Local justifications, while adequate to ground continued commitment to our values, do nonetheless lead to some limits on that commitment. Rorty writes: “Pragmatists hope, but have no metaphysical justification for believing, that future universal histories of humanity will describe 20th century Western social democrats in favorable terms.” Why can’t pragmatists be more certain? Rorty argues that the limited commitment he describes is the best we can achieve while at the same time recognizing that how we got here is the result of a contingent historical process. Social changes and other processes over which we have little control can greatly influence the morality to which future people and even our future selves will be committed. I’ll call this attitude long-term fallibilism. We don’t know how things are going to turn out in the long term. We could turn out to be a moral dead end. We may be very confident that we have improved on those who preceded us, by recognizing the immorality of slavery, for instance. We nonetheless feel that the presence of other groups with other moralities, many of them with histories equal to or longer than our own and to whom we cannot give reasons to give up their way of judging the world, requires that we remain open to the possibility that in the long term our morality will be abandoned.

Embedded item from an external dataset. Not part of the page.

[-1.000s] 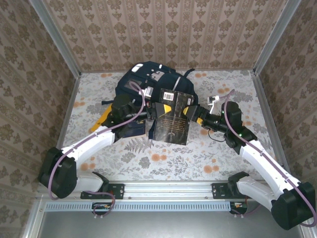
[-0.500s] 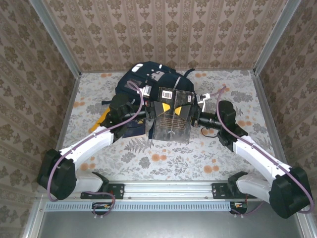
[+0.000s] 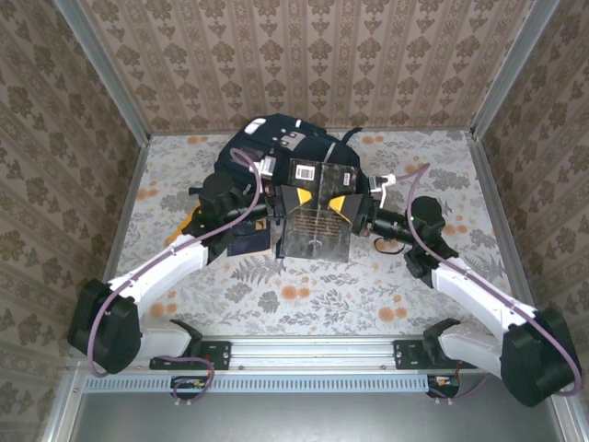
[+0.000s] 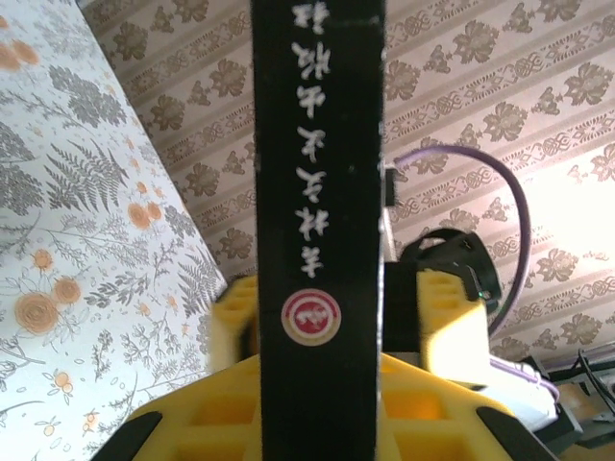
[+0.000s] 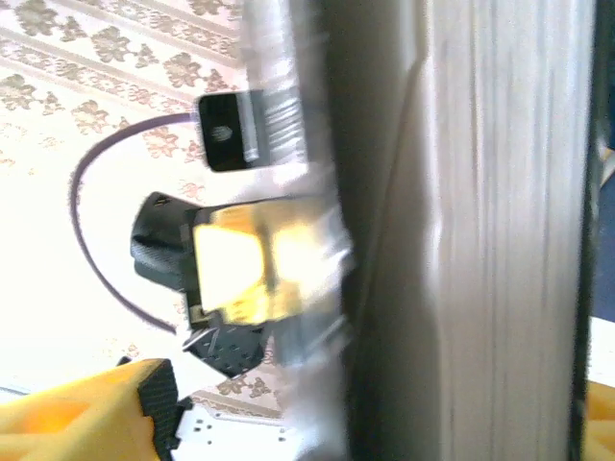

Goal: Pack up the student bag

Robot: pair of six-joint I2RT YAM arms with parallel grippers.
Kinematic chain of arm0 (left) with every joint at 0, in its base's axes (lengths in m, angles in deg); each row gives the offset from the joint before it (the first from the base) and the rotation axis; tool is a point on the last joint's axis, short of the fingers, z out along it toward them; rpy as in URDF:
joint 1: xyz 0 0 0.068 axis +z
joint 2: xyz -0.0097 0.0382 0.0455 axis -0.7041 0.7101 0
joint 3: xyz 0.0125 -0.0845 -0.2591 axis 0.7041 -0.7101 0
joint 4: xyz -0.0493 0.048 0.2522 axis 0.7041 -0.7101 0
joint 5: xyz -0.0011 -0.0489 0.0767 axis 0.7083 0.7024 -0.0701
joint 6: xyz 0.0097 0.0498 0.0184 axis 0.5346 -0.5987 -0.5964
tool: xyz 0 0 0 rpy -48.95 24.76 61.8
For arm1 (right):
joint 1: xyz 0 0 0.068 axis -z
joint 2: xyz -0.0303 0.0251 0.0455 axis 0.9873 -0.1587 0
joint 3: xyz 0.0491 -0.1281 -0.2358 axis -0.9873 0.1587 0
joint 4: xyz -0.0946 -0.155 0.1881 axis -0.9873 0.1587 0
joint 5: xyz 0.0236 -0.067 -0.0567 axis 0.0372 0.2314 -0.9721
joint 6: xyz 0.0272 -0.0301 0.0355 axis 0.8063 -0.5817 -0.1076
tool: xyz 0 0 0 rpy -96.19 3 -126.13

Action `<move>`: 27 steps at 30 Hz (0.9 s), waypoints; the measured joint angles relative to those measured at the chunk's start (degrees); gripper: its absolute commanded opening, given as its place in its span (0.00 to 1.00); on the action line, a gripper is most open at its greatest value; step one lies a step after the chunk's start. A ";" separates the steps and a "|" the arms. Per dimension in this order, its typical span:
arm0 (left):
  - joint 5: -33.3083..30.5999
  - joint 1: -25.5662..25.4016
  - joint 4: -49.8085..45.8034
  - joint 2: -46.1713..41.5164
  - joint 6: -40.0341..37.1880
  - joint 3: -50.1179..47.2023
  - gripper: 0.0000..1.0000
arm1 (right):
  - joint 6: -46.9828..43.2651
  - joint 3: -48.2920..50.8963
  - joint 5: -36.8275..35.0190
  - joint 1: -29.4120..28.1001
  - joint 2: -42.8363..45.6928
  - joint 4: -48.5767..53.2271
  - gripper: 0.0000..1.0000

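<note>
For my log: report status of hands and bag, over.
Left hand and right hand both shut on black rectangular book, held between them. Navy-blue fabric backpack behind; book not inside. No obstacle seen.

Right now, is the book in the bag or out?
Out. The left tool and right tool clamp the black book by opposite edges, over the student bag's near edge, none of it inside.
</note>
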 measured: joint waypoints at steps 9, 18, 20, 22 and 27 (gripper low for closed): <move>0.07 0.98 -0.04 -0.22 0.02 0.00 0.01 | 0.74 1.25 -0.83 -0.11 2.01 0.72 0.26; 1.14 1.07 -3.17 -0.20 -1.68 0.07 0.54 | -7.61 -2.78 -0.76 -0.02 2.01 13.11 0.00; 2.29 1.11 -4.39 -0.20 -2.51 0.13 0.54 | -9.44 -3.30 0.68 0.57 1.97 14.69 0.00; 3.52 1.44 -5.51 -0.20 -3.13 0.13 0.52 | -10.71 -3.54 2.64 1.18 1.60 15.72 0.00; 5.88 4.33 -5.62 -0.76 -3.82 -0.52 0.43 | -15.15 -5.68 6.43 1.92 1.40 22.40 0.00</move>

Long-term fallibilism is a familiar attitude in many fields of human endeavor. The histories of science and medicine, for instance, should make it very clear that the particular theories or treatments upon which current practitioners rely could well turn out to be mistaken. Currently used cancer therapies might turn out to be doing more harm than good; the latest “discoveries” in subatomic physics might be relying on fundamental misconceptions. This does not lead to abandoning medicine or physics, though: Theorists do well to be open-minded, but are nonetheless committed to their current ways of thinking and acting. Reflecting on morality in the face of pluralism - and indeed, our own moral tradition’s complex history - should lead us to a similar attitude.
One reason to be still more sanguine about our values derives from qualifying Rorty’s assumption that the world’s many different moralities are segregated from one another, each representing a choice of language, culture, life. In the preceding chapter I have described a broader range of conceptual differences according to which some moralities overlap more and some less. As we move through the Chinese rights tradition in the chapters that follow, we will also see how dynamic moralities can be, as well as how complex their interrelations with other moralities can become. Because of overlaps and interactions, it becomes less easy to see distinct moralities as belonging to an “us” and a “them.” It is at least possible, in many cases, to argue that we and they compose a single community, at least on some issues. Instead of Rorty’s local, bilateral justifications, overlap and interaction thus push us toward more general justifications as we think about one another as belonging, partly and contingently, to overlapping communities. I will pursue some of the implications of this thought further in this chapter’s final section.